The first step in data classification is to determine if the data in question includes sensitive information, such as a Social Security number (SSN), home address, or credit card number. If sensitive information is detected inside the data, but this data does not need to be analyzed, the data will be hidden. This process completely hides sensitive information with characters in a different format. (Also read: It’s Never Gone: How to Protect Your Deleted Data from Hackers.)

Now, let’s say the same data contains sensitive information Do You need to analyze. In this case, the data must be encoded for use midway through the pipeline. Using the SSN as an example, its nine digits will be replaced by another nine, which leaves the appearance of the SSN but will not be useful to an unauthorized person to access it. At the same time, applications can analyze the data set without putting sensitive data in an obvious place.

Downstream, encryption is applied to convert data into an unreadable ciphertext that only a few privileged people can decrypt with a key. This approach, known as “privacy analytics,” can process data while remaining unreadable and unusable for those without access.

By implementing the right protection methods at the right time, cloud data analytics can occur without compromising the value of that data.

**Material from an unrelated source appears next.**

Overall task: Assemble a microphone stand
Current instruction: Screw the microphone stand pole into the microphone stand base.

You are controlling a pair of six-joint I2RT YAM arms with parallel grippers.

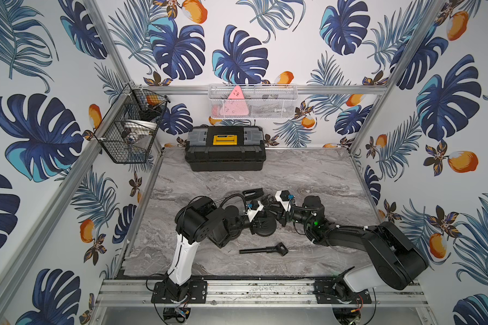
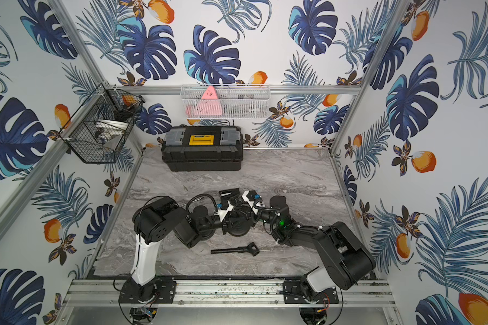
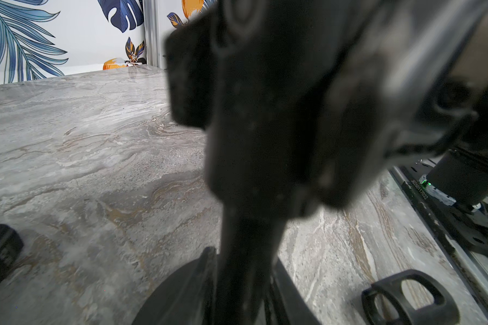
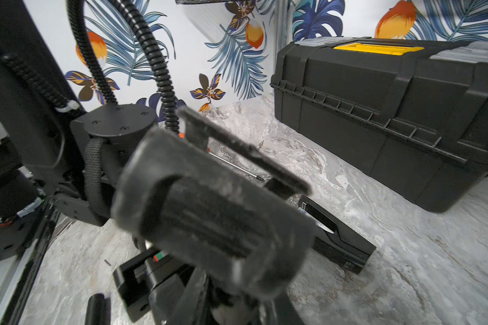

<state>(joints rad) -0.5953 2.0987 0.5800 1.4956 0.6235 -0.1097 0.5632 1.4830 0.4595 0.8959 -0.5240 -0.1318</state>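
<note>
In the middle of the frame, left fingers (image 1: 258, 221) and right fingers (image 1: 269, 209) crowd the round black base (image 1: 264, 228); I cannot tell their grip. The long black rod (image 1: 261, 250) lies loose, not yet joined on.

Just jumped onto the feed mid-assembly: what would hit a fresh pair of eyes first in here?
The left arm and right arm crowd together mid-table, wrists bunched over a round black base. Behind them, against the back wall, sits a black toolbox with a yellow latch, lid closed. A loose black rod with a looped end lies alone on the marble table, nearer the front rail.
</note>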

        4.Understand the details of joint responsibility

One of the most overlooked aspects of cloud data security is the failure to fully understand the shared responsibility model.

Many organizations have had the inaccurate impression that their cloud provider is protecting data. However, most cloud service providers are only responsible for protecting the cloud not the data inside. In other words: a home security company is responsible for keeping criminals out of the home; But it is the responsibility of the homeowner to hide or lock up valuables.

Before moving forward with your cloud provider, be sure to have thoughtful discussions as to who is responsible for what and take the necessary steps to ensure that your organization has appropriate safeguards in place.

Furthermore, it is perfectly acceptable to ask a potential cloud service provider for their certification regarding the industry or government regulations that your organization must follow. (Also read: GDPR: Do You Know If Your Organization Needs Compliance?)